Data:
★ ★ ★ ★ ★ ★ ★
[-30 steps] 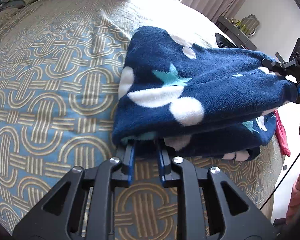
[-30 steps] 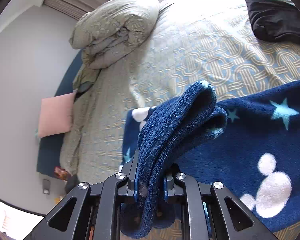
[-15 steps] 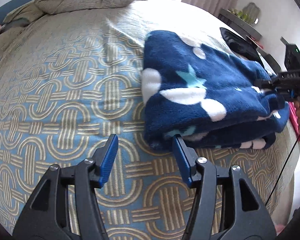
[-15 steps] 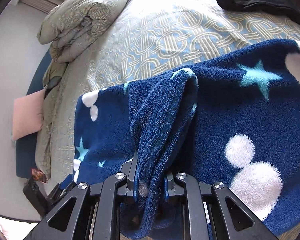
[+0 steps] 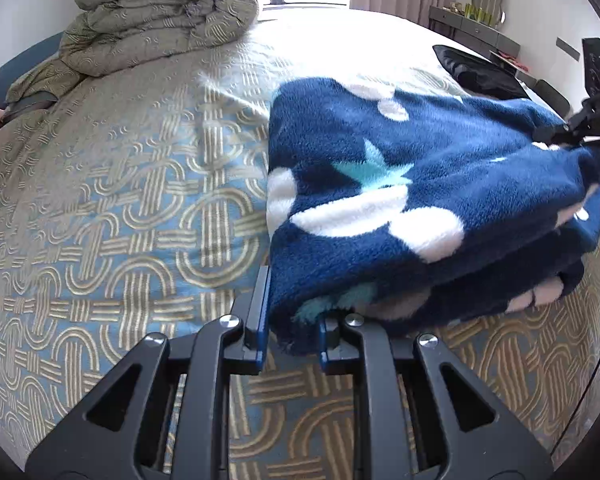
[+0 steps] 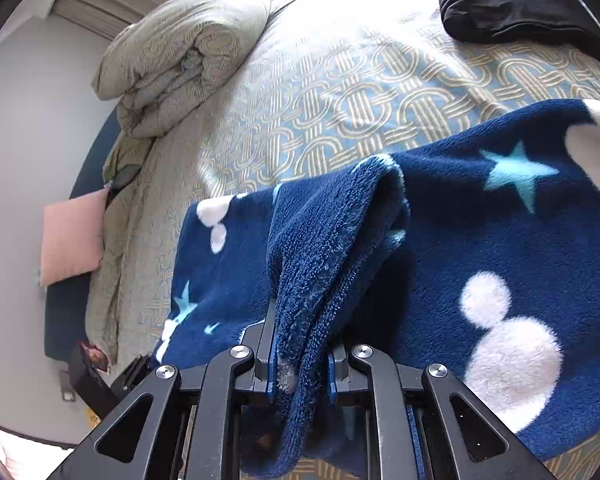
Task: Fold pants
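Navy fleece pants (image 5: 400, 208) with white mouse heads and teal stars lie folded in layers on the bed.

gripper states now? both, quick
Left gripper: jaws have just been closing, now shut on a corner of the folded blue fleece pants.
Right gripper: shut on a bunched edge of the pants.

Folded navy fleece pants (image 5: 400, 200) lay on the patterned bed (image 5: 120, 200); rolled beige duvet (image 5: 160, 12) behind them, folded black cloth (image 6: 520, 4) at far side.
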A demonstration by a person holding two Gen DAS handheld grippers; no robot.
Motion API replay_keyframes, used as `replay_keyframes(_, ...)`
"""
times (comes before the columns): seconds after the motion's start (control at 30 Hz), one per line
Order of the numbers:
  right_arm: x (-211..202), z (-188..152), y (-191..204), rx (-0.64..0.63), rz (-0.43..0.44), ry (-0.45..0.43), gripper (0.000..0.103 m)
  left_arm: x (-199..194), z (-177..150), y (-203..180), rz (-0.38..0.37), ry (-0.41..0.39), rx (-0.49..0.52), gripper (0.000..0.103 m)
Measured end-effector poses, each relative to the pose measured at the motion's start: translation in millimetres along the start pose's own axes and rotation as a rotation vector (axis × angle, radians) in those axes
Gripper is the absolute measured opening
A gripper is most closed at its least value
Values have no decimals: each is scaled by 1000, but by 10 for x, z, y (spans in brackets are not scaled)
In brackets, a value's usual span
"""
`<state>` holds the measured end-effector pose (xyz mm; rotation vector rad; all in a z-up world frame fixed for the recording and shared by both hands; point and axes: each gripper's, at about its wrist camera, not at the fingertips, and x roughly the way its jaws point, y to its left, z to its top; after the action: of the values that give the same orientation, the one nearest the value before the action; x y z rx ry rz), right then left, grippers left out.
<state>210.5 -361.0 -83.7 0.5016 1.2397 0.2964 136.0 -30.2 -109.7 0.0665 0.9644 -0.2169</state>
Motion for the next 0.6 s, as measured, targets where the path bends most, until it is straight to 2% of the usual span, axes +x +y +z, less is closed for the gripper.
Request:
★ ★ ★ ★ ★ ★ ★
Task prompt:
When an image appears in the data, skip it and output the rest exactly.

Task result:
[-30 steps] 
[-30 steps] 
[-15 steps] 
[-15 steps] 
[+0 steps] 
[+0 steps] 
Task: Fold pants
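Navy fleece pants (image 5: 400, 208) with white mouse heads and teal stars lie folded in layers on the bed.

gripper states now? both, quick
Left gripper: jaws have just been closing, now shut on a corner of the folded blue fleece pants.
Right gripper: shut on a bunched edge of the pants.

Folded navy fleece pants (image 5: 400, 200) lay on the patterned bed (image 5: 120, 200); rolled beige duvet (image 5: 160, 12) behind them, folded black cloth (image 6: 520, 4) at far side.
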A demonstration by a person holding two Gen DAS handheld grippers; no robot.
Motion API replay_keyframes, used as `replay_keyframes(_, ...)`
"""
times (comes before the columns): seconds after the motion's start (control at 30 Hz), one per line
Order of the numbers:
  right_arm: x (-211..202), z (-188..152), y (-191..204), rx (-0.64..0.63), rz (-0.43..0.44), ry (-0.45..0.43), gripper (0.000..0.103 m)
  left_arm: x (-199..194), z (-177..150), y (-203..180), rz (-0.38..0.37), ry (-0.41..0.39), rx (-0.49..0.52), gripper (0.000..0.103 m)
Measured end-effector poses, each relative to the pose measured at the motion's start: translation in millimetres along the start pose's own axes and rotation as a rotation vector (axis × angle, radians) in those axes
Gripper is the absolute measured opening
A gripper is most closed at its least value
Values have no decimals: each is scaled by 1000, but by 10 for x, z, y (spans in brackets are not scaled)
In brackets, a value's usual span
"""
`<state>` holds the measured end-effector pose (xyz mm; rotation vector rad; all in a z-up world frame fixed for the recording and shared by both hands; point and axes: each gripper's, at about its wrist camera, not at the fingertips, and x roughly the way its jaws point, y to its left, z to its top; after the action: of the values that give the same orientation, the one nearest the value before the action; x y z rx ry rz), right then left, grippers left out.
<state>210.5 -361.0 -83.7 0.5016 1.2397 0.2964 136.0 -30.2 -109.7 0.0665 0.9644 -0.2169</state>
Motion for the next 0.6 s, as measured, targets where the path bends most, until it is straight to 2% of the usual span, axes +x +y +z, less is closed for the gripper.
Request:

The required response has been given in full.